On 8/22/2011 9:58 AM, Jean-François Colson wrote:
> I wonder whether you aren’t a little too optimistic.
No. If anything I'm assuming that the folks working on proposals will
be amazingly assiduous during the next decade.
>
> Have you considered the unencoded ideographic scripts?
Why, yes I have.
>
> 1,071 hieroglyphs have already been encoded. I think there are
> approximately 4,000 more to encode.
A preliminary listing of 4548 additional hieroglyphs, based on
Hieroglyphica (1993), was
presented to WG2 in 1999. Twelve years have passed, and no additional
document has
been forthcoming to work through the issues in standardizing such a list
as characters.
I won't hold my breath, but somebody *might* get through that work by 2021.
>
> 1,165 Yi syllables and 55 Yi radicals have been encoded.
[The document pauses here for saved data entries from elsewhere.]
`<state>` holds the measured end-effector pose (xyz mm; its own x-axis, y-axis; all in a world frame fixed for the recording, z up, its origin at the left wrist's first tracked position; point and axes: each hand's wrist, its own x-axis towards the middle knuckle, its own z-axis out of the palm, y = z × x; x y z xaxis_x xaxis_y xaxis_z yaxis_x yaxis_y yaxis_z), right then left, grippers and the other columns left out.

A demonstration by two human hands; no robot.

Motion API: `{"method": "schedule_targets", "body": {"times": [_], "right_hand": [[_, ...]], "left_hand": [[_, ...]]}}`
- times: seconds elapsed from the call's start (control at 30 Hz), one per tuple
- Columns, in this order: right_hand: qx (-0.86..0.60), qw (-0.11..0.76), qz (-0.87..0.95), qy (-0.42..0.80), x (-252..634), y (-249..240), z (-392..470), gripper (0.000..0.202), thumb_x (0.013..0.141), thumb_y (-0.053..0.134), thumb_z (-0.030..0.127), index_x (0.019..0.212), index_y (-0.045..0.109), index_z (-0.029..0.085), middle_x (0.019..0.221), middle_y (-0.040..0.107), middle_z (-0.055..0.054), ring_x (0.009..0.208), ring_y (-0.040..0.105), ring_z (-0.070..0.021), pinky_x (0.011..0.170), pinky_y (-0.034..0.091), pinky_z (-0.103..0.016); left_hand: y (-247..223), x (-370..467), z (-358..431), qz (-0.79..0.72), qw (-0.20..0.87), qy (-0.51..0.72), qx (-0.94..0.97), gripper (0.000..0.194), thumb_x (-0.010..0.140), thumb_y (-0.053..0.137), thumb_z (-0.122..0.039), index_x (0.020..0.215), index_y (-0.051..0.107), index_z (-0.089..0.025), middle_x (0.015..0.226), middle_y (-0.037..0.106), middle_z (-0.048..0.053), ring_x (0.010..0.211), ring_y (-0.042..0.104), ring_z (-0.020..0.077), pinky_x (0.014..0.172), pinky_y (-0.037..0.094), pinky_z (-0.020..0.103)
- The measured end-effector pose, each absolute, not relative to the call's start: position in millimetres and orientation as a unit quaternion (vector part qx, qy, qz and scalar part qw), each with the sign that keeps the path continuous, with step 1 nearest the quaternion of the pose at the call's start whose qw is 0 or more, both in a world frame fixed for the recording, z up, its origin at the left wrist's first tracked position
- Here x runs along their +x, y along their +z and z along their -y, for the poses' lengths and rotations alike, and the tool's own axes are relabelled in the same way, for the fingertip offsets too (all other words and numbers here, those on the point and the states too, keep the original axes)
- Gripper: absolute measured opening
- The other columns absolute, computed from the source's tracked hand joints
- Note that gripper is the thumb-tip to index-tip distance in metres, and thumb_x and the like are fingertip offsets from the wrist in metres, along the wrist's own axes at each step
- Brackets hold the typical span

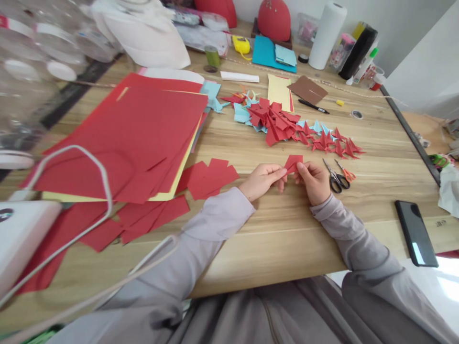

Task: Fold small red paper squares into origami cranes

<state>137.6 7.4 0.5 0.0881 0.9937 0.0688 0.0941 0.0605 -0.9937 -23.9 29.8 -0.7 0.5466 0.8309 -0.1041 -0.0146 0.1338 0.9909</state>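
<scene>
A small folded piece of red paper [294, 162] is held just above the table between both hands. My left hand [263, 179] pinches its left corner with thumb and fingers. On its right edge, the thumb and fingers of my right hand [314, 180] close on it. Behind the hands lies a heap of folded red paper pieces [274, 122], mixed with light blue ones. Folded red paper cranes [324, 141] trail off to the right of this heap. Cut red paper squares [211, 179] are spread left of my left hand.
Large red sheets [143, 129] are stacked at left, near a white cable [103, 172]. Black scissors [337, 181] and orange scissors [346, 171] lie right of my hands. A phone [416, 231] rests at the right edge. Behind stand a paper roll [327, 36] and a yellow tape measure [241, 44].
</scene>
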Motion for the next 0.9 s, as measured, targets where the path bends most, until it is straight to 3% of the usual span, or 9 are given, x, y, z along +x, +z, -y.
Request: {"method": "schedule_targets", "body": {"times": [0.63, 0.9], "right_hand": [[-0.562, 0.528, 0.494, 0.402, 135.2, -0.1, -6.8, 0.040, 0.074, 0.064, 0.050, 0.052, 0.056, 0.017, 0.043, 0.056, 0.002, 0.034, 0.044, -0.0076, 0.035, 0.034, -0.022], [-0.474, 0.517, 0.488, 0.520, 139.2, -2.3, -8.7, 0.032, 0.070, 0.068, 0.049, 0.068, 0.064, 0.017, 0.060, 0.066, 0.000, 0.047, 0.056, -0.0092, 0.048, 0.046, -0.022]], "left_hand": [[1.6, -21.3, -27.1, -0.365, 0.603, 0.305, 0.640, 0.028, 0.085, 0.048, -0.035, 0.064, 0.054, -0.016, 0.050, 0.057, -0.001, 0.051, 0.052, 0.0104, 0.060, 0.042, 0.024], [-0.6, -23.6, -28.8, -0.357, 0.612, 0.311, 0.633, 0.028, 0.086, 0.047, -0.032, 0.064, 0.051, -0.016, 0.048, 0.053, -0.004, 0.048, 0.053, 0.0094, 0.059, 0.041, 0.023]]}}
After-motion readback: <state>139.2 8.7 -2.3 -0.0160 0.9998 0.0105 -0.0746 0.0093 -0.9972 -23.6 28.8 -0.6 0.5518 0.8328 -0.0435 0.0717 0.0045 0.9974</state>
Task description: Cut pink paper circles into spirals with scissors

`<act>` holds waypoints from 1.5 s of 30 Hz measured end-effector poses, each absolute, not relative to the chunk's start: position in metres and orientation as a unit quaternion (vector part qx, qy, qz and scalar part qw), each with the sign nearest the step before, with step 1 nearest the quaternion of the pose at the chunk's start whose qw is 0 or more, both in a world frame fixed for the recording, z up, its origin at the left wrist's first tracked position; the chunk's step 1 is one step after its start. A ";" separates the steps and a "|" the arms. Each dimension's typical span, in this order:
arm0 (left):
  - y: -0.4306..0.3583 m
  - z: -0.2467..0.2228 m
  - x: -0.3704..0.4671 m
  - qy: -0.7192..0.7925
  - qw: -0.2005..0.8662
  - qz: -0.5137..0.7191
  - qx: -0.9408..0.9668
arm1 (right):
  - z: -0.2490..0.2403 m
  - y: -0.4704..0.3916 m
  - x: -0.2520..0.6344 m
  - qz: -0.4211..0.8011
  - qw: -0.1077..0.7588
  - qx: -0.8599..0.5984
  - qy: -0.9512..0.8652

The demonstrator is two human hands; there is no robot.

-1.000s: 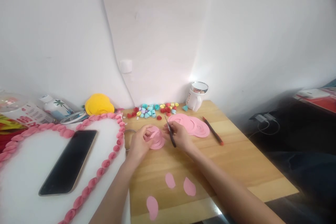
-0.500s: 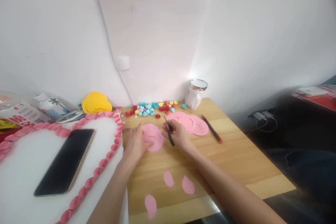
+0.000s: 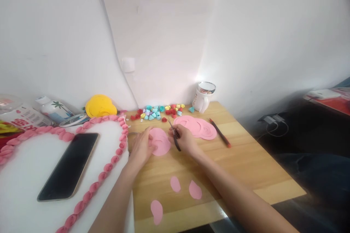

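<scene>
My left hand [image 3: 142, 147] grips the left side of a round pink paper piece [image 3: 162, 146], which has a curved line across it. In my right hand [image 3: 185, 139] is a pair of scissors [image 3: 176, 141] with dark handles, its blades pointing up and to the left, just right of the pink paper. Behind my right hand lie overlapping pink paper circles [image 3: 208, 131]. Nearer to me on the wooden table are three small cut pink pieces, among them a rounded scrap [image 3: 156, 212].
A white board [image 3: 109, 142] edged with pink paper rosettes fills the left, with a phone [image 3: 68, 167] on it. Small coloured paper rolls [image 3: 154, 112] and a white mug [image 3: 201, 98] stand by the wall. A dark pencil [image 3: 220, 133] lies right of the circles.
The fingers of my left hand have shifted slightly on the round pink paper, and its curved line looks different. The scissors in my right hand have tilted a little more to the left.
</scene>
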State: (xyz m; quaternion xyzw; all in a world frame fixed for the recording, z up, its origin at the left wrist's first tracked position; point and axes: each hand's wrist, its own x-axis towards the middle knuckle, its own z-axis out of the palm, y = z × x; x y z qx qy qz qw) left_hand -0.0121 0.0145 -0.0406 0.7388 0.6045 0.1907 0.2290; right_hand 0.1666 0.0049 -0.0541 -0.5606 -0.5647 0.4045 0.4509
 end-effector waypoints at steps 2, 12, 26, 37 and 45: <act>0.014 -0.041 -0.012 0.602 0.230 0.189 0.741 | -0.055 0.005 0.166 0.401 0.447 -0.562 -0.569; 0.015 -0.039 -0.011 0.611 0.231 0.183 0.735 | -0.057 0.004 0.166 0.377 0.442 -0.570 -0.581; 0.014 -0.044 -0.012 0.570 0.253 0.214 0.752 | -0.061 0.004 0.163 0.371 0.432 -0.566 -0.596; 0.013 -0.036 -0.009 0.556 0.258 0.253 0.749 | -0.054 0.002 0.162 0.439 0.465 -0.518 -0.568; 0.013 -0.028 -0.008 0.535 0.425 0.500 0.532 | -0.029 -0.004 0.160 0.430 0.608 -0.453 -0.490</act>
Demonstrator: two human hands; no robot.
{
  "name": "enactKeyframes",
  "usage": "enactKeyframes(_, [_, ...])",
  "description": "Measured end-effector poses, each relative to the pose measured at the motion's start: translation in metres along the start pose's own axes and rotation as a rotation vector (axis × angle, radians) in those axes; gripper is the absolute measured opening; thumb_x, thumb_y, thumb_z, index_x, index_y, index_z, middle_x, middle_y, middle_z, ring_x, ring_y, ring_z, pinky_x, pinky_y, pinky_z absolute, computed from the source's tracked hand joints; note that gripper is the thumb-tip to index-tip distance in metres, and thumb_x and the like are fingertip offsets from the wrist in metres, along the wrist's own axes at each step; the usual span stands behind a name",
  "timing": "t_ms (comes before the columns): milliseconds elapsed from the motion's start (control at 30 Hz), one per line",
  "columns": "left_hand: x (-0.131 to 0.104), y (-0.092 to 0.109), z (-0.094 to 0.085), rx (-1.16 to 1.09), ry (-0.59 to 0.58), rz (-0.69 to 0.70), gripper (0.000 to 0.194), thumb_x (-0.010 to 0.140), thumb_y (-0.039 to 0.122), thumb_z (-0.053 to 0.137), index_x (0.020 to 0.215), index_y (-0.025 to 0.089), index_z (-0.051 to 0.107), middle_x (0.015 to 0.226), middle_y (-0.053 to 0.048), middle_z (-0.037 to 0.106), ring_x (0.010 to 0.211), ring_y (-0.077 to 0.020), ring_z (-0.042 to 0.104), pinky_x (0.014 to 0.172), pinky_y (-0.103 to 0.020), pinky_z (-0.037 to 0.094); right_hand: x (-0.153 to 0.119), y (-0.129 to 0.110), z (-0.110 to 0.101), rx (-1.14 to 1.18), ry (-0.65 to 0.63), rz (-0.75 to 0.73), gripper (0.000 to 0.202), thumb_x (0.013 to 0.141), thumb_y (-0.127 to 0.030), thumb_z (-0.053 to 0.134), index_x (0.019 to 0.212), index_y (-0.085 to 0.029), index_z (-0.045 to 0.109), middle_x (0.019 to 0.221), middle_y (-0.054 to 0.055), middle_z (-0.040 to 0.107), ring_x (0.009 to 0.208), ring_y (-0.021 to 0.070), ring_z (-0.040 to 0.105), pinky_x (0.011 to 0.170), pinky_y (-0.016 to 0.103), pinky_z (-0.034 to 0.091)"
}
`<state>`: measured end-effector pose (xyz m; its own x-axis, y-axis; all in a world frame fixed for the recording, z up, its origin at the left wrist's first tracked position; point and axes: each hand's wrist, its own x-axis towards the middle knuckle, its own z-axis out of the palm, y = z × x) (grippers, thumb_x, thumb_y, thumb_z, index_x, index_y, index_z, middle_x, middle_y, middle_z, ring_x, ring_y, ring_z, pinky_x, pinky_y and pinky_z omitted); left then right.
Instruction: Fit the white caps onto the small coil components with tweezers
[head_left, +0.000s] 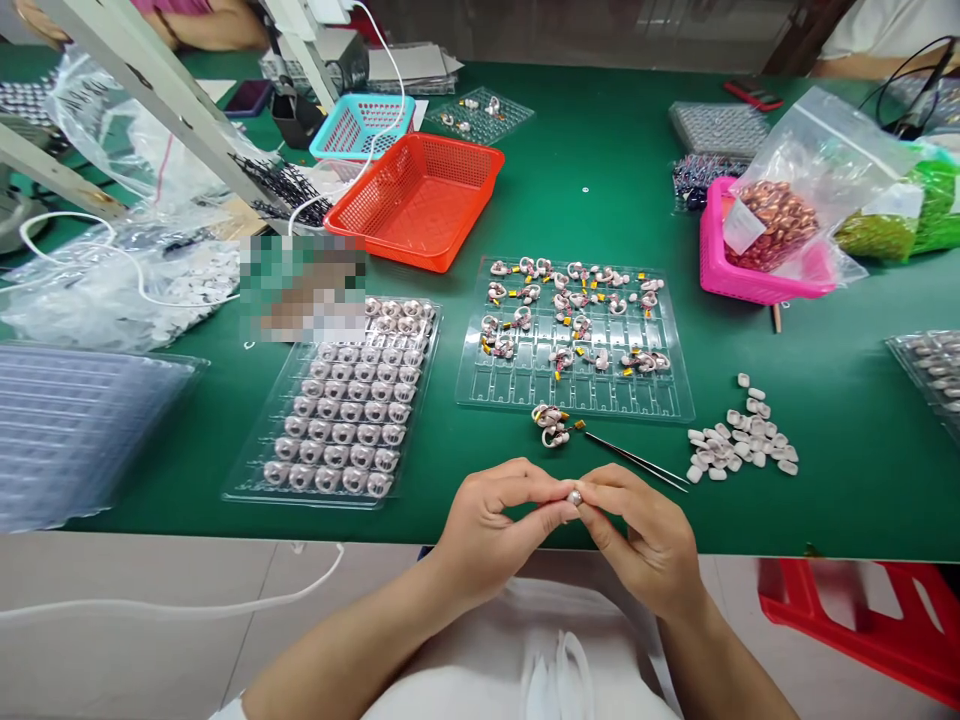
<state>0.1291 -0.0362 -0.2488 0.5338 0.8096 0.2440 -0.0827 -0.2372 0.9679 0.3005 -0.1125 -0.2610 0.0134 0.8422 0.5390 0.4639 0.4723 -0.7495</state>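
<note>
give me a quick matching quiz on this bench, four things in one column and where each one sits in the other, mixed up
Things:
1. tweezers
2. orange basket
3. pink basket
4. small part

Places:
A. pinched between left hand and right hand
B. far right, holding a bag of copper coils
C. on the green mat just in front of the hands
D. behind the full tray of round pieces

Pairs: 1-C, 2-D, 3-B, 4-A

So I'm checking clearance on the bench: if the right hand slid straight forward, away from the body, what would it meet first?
Probably the tweezers lying just beyond the right hand, then the clear parts tray; depth is hard to judge.
</note>
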Motion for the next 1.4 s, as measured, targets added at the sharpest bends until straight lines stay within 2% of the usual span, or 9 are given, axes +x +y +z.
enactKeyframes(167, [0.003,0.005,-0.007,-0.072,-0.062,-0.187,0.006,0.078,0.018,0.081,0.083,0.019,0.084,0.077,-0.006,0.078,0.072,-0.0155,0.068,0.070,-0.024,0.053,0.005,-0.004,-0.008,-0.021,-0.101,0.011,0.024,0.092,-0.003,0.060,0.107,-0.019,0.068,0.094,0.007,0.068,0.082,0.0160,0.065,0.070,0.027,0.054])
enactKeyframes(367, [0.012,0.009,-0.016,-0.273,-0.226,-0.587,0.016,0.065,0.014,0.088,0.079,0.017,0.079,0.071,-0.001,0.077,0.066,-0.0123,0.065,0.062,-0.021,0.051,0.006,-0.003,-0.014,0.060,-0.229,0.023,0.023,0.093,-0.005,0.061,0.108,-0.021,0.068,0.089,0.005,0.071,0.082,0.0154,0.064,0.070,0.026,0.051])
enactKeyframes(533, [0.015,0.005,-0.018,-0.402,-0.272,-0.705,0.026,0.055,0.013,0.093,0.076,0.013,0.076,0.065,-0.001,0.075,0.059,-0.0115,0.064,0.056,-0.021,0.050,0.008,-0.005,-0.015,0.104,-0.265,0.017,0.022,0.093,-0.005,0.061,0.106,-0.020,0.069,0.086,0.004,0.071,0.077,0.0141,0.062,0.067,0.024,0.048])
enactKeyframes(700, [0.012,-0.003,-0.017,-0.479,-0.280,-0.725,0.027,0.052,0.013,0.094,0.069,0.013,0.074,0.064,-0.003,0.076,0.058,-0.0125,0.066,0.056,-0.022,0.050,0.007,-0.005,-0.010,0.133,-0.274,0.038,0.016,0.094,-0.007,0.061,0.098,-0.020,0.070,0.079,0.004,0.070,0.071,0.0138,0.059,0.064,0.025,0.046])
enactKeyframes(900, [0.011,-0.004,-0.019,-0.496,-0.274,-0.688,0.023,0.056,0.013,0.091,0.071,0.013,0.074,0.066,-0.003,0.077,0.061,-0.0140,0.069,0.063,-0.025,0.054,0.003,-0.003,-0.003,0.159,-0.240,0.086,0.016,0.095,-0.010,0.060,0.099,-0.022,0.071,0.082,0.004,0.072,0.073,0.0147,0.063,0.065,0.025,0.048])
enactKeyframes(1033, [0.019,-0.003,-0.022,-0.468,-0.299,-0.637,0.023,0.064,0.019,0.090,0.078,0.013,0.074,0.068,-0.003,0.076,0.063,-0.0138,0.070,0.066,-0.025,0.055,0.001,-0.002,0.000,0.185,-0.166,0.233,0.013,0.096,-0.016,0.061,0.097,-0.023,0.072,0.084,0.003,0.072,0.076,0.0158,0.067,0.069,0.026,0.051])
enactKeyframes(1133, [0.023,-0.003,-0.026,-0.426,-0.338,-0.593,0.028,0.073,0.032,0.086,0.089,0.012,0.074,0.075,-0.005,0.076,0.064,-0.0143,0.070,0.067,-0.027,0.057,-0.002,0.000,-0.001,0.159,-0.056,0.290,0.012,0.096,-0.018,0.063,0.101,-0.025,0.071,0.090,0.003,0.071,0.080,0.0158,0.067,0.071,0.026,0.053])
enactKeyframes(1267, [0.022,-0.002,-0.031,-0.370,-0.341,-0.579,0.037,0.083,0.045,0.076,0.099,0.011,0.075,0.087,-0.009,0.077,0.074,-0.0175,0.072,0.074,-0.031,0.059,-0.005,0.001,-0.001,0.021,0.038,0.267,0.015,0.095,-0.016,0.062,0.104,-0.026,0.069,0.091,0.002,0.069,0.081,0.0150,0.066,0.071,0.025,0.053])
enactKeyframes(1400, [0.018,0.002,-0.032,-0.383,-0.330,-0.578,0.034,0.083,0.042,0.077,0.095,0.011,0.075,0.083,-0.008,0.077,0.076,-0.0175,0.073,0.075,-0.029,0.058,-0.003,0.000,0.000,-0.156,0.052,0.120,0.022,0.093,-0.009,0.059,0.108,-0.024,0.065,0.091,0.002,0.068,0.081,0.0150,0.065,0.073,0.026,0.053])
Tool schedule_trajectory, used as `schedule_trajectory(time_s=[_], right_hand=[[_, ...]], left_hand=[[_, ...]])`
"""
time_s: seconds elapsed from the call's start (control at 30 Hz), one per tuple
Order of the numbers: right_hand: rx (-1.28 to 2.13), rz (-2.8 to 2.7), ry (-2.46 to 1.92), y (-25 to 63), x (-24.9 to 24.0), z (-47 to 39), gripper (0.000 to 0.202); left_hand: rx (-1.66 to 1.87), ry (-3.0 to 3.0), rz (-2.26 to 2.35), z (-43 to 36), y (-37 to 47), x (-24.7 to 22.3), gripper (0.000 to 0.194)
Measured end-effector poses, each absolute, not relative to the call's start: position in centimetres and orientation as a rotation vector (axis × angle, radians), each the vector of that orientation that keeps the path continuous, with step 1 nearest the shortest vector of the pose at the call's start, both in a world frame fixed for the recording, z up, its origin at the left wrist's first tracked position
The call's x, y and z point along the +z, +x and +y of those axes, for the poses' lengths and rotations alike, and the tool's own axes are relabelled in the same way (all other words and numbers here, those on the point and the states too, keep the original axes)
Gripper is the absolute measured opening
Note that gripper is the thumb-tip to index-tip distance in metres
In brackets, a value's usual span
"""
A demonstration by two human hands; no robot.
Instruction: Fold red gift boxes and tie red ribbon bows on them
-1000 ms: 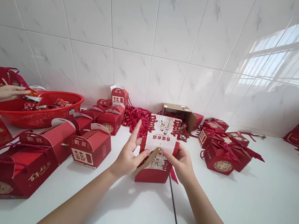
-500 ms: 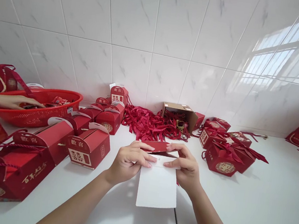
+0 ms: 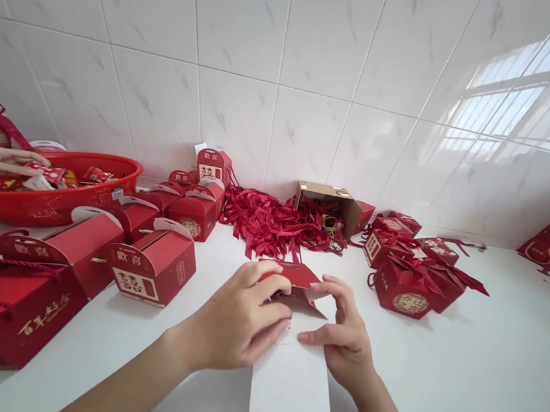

But they only
> support one dialect of Yi and I read there are tens of thousands of Yi
> ideographs and that a proposal to encode 88,613 classical Yi
> characters was made 4 years ago.
88,613 classical Yi *glyphs*. This is just a collection of every glyph
form noted
from wherever. Even the proponents acknowledged that it was more on the
order of maybe 7000 *characters* involved. They got feedback to do the
homework
to work through the character/glyph model for classical Yi, and come
back when
they have a documented, reliable listing of the Yi *characters* that
need encoding,
together with the list of variants for each character. Given the nature
and scope of
the work, and no (current) indication of the progress being made, this
also *might*
get done by 2021.
>
> The threshold of 200,000 characters doesn’t seem very far.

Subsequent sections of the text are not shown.